> _Problem details_
Start at the first line of the listing below. Write out each line exactly, stopping after the one that contains "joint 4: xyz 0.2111".
☆ ☆ ☆ ☆ ☆
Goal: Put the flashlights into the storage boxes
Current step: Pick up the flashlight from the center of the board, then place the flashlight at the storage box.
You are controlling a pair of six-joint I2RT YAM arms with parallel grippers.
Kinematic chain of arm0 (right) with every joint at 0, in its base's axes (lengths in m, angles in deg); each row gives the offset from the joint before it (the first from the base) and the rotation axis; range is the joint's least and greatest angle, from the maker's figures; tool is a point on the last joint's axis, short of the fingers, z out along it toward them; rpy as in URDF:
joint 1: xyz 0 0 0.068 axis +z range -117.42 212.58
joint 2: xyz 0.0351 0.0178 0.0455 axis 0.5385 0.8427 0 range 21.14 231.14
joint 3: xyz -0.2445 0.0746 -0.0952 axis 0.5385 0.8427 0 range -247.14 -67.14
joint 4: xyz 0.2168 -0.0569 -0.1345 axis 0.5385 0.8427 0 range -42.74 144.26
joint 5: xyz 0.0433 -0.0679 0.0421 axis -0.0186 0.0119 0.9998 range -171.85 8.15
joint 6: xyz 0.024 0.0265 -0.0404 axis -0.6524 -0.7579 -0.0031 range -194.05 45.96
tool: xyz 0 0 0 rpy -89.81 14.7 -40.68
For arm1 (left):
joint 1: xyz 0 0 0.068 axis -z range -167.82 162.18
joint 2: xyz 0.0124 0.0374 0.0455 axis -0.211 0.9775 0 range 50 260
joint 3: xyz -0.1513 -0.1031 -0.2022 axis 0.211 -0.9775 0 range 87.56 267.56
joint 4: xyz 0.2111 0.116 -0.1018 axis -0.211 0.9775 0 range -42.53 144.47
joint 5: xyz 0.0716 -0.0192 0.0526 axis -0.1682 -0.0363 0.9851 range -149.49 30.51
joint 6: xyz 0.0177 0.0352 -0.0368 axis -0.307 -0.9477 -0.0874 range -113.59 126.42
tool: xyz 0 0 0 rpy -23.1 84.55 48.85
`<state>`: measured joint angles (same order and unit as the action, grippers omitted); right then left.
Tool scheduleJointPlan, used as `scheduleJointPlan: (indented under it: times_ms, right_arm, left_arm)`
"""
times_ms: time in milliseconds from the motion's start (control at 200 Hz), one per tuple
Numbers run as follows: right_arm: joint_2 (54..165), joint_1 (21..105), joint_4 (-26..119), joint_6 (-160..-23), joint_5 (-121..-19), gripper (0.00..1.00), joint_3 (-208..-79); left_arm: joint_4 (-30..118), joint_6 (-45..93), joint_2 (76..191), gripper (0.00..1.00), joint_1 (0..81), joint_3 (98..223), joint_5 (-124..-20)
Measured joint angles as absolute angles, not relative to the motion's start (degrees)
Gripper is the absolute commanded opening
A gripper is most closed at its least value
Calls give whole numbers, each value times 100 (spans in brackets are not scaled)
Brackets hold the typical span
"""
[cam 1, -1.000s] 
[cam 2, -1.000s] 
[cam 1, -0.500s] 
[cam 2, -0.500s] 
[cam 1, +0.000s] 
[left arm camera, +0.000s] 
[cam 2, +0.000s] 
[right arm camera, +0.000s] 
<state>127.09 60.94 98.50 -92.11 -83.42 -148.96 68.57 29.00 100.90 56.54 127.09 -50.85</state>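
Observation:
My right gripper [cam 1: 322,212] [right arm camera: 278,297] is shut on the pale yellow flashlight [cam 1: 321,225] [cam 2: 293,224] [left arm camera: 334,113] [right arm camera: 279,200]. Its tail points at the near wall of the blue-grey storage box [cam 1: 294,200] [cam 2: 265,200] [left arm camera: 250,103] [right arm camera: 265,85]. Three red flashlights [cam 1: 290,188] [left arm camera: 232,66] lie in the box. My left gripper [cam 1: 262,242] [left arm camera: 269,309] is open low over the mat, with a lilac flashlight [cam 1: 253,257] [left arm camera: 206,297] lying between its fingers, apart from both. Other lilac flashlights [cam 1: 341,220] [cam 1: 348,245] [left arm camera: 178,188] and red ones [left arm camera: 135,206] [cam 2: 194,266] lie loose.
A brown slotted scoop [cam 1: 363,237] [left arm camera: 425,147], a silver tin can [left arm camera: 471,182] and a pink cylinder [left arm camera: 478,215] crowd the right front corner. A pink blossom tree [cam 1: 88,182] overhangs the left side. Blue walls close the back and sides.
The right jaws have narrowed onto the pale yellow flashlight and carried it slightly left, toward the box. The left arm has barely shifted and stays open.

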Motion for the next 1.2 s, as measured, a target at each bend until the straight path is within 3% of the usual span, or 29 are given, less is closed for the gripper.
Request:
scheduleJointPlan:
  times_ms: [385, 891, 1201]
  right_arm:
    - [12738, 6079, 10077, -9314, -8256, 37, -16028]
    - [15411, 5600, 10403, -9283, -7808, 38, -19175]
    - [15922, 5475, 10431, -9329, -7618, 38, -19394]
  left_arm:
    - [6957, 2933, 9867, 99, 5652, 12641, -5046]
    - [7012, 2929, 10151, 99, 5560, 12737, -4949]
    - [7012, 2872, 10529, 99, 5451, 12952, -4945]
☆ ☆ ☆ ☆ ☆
> _Written solution_
Goal: Put the flashlights into the storage boxes
Current step: Pick up the flashlight from the center of the board, then place the flashlight at the storage box.
You are controlling a pair of six-joint I2RT YAM arms with parallel grippers.
Kinematic chain of arm0 (right) with every joint at 0, in its base's axes (lengths in m, angles in deg); each row gives the offset from the joint before it (the first from the base) and the rotation axis; range is the joint's least and greatest angle, from the maker's figures; tool is a point on the last joint's axis, short of the fingers, z out along it toward them; rpy as in URDF:
joint 1: xyz 0 0 0.068 axis +z range -117.42 212.58
joint 2: xyz 0.0351 0.0178 0.0455 axis 0.5385 0.8427 0 range 21.14 231.14
joint 3: xyz -0.2445 0.0746 -0.0952 axis 0.5385 0.8427 0 range -247.14 -67.14
joint 4: xyz 0.2168 -0.0569 -0.1345 axis 0.5385 0.8427 0 range -42.74 144.26
joint 5: xyz 0.0433 -0.0679 0.0421 axis -0.0186 0.0119 0.9998 range -171.85 8.15
joint 6: xyz 0.024 0.0265 -0.0404 axis -0.6524 -0.7579 -0.0031 range -194.05 45.96
tool: xyz 0 0 0 rpy -89.81 14.7 -40.68
For arm1 (left):
joint 1: xyz 0 0 0.068 axis -z range -167.82 162.18
joint 2: xyz 0.0124 0.0374 0.0455 axis -0.211 0.9775 0 range 50 260
joint 3: xyz -0.1513 -0.1031 -0.2022 axis 0.211 -0.9775 0 range 87.56 267.56
joint 4: xyz 0.2111 0.116 -0.1018 axis -0.211 0.9775 0 range -42.53 144.47

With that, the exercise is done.